Les transporteurs aériens européens, islandais et norvégiens, comme leurs homologues américains, pourront dorénavant proposer des services entre n'importe quel aéroport situé dans l'Union européenne, en Islande et en Norvège, et n'importe quel aéroport américain.

Si l'extension à l'Islande et à la Norvège de l'accord de 2007 ouvre de nouveaux marchés, l'intérêt de ces derniers est cependant limité pour les compagnies aériennes régulières de l'Union européenne. En effet, comme l'a signalé la présidente Marielle de Sarnez, l'Islande et la Norvège offrent peu d'opportunités en raison de leur faible population et de l'existence dans ces deux pays de transporteurs aériens solides. L'Islande en dispose en effet d'Icelandair et de la compagnie à bas coûts WOW air ; et la Norvège, du transporteur aérien régulier traditionnel SAS et de la compagnie à bas coûts Norwegian.

En revanche, l'accord d'extension ouvre aux transporteurs aériens de ces deux pays un marché européen de 500 millions de consommateurs potentiels. Son impact économique devrait cependant être limité dans la mesure où la compagnie Norwegian a déjà développé un réseau de liaisons transatlantiques au départ de plusieurs États membres. En outre, elle a créé deux filiales dans l'Union européenne, l'une en Irlande, l'autre au Royaume-Uni.

Par ailleurs, en matière d'investissements, le présent accord d'extension permettra à des intérêts européens d'investir dans des compagnies aériennes islandaises et norvégiennes sans perdre pour autant les droits de trafic sur les marchés transatlantiques. De cette façon, les Européens bénéficieront de la réciprocité en termes de possibilités d'investissement dans les transporteurs aériens de ces deux pays.

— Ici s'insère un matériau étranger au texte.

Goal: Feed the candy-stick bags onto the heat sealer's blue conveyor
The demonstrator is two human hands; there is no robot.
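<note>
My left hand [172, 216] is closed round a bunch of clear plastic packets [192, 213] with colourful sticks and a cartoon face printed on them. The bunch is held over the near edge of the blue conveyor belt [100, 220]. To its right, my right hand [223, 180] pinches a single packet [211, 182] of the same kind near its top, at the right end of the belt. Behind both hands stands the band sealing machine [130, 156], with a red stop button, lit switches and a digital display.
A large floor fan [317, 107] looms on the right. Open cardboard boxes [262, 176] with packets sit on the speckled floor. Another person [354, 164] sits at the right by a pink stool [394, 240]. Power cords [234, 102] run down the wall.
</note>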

L'accord étend à l'Islande et à la Norvège les dispositions relatives à l'environnement de l'accord de transport aérien modifié par le protocole. Ces dispositions affirment l'importance de protéger l'environnement dans le cadre de l'élaboration et de la mise en oeuvre de la politique aéronautique internationale. Elles confirment l'engagement d'appliquer le principe de l'approche équilibrée pour définir d'éventuelles restrictions d'exploitation liées au bruit sur les aéroports. Elles prévoient enfin de renforcer la coopération dans le but de traiter l'impact de l'aviation internationale sur l'environnement, comme l'a mentionné la rapporteure.

L'extension de ces dispositions aux services aériens transatlantiques entre l'Islande et la Norvège et les États-Unis est donc positive et renforce la position de l'Union européenne dans son approche environnementale. Par conséquent, notre groupe soutient le projet de loi.

Je terminerai tout naturellement en citant deux aviatrices norvégiennes, en écho aux trois françaises que j'ai mentionnées au début de mon propos : Gidsken Jakobsen, une des pionnières, et Mette Grøtteland, première femme pilote de chasse norvégienne. Vos applaudissements seront pour ces femmes d'exception, pionnières de l'aviation.